Impact of the type of graft-versus-host disease prophylaxis on engraftment and the incidence of acute and chronic graft-versus-host disease
Engraftment data and incidences of GVHD according to GVHD prophylaxis regimens are summarized in Table 2. All patients engrafted. However, time for engraftment was slightly different between the three groups with a median for absolute neutrophil count >0.5×10/L of 16.5 days (range, 1–25), 19 days (range, 4–27), and 17 days (range, 3–26) in the No ATG, ATG + CsA alone and ATG + CsA + MMF/MTX groups, respectively (P=0.03). We did not observe any significant impact of the type of GVHD prophylaxis on the 100-day incidence of grade II to IV acute GVHD, which occurred in 19.4%, 16.5% and 29.2% of the patients in the No ATG, ATG + CsA alone and ATG + CsA + MMF/MTX groups, respectively (P=0.15) (Table 2). Grade III-IV acute GVHD occurred in four (5.6%), nine (10.5%) and three (4.6%) patients in the No ATG, ATG + CsA alone and ATG + CsA + MMF/MTX groups, respectively (P=0.3).
By contrast, the cumulative incidence of chronic GVHD at 1 year after transplantation was significantly higher in the No ATG group than in the ATG + CsA alone and ATG + CsA + MMF/MTX groups (55±7 % versus 32±5 % and 20±6 %, respectively, P<0.001). Grade of chronic GVHD was extensive in 55% of the cases in both No ATG and ATG + CsA + MMF/MTX groups and in 41% of the cases in the ATG + CsA alone goup (Table 2 and Figure 1).

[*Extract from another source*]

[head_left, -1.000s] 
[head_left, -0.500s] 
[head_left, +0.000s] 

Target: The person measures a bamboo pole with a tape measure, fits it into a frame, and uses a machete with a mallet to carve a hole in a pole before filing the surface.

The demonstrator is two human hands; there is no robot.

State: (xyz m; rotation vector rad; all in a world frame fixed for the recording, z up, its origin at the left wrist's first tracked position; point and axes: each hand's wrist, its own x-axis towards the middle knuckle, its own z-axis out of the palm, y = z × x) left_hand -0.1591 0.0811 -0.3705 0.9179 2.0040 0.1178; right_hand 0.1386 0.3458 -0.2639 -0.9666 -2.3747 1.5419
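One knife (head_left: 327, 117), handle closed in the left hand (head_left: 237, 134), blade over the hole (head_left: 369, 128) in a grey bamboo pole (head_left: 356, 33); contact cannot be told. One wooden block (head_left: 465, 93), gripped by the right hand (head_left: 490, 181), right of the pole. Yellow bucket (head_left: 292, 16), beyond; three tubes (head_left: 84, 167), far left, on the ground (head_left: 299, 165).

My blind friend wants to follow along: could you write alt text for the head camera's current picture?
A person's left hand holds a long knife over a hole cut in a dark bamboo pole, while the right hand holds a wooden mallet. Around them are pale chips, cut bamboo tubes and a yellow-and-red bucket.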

Non-relapse mortality, relapse incidence, leukemia-free survival and overall survival
The median follow up of the cohort was 19 (1–82) months. There was no difference between the groups in terms of non-relapse mortality with 2-year cumulative incidences of 15±4 %, 15 ± 5% and 23±6% in the ATG + CsA alone, ATG + CsA + MMF/MTX and No ATG groups, respectively, (P=0.23) (Table 3 and Figure 2A). The 2-year cumulative incidence of relapse was higher in the ATG + CsA + MMF/MTX group than in either the ATG + CsA alone or the No ATG group (48±7% versus 20±5% and 30±6%, respectively, P=0.01) (Table 3 and Figure 2B). Two-year leukemia-free survival was significantly better in the ATG + CsA alone group in comparison to the ATG + CsA + MMF/MTX group or the No ATG group (64±6%, 37±7 % and 47±7%, respectively (P=0.001) (Table 3 and Figure 2C). Similarly, the 2-year overall survival was better in the ATG + CsA alone group than in the other two groups (67±5% versus 37±7% for the triple immunosuppression group and 50±7% for the No ATG group, P=0.001) (Table 3 and Figure 2D). Causes of death included relapse, GVHD, infection in 16 (59%), three (11%) and four (15%) patients of the ATG + CsA alone group, respectively, 20 (69%), three (10%) and four (14%) patients of the ATG + CsA + MMF/MTX group, respectively, and 19 (54%), two (6%) and 13 (37%) patients of the No ATG group, respectively.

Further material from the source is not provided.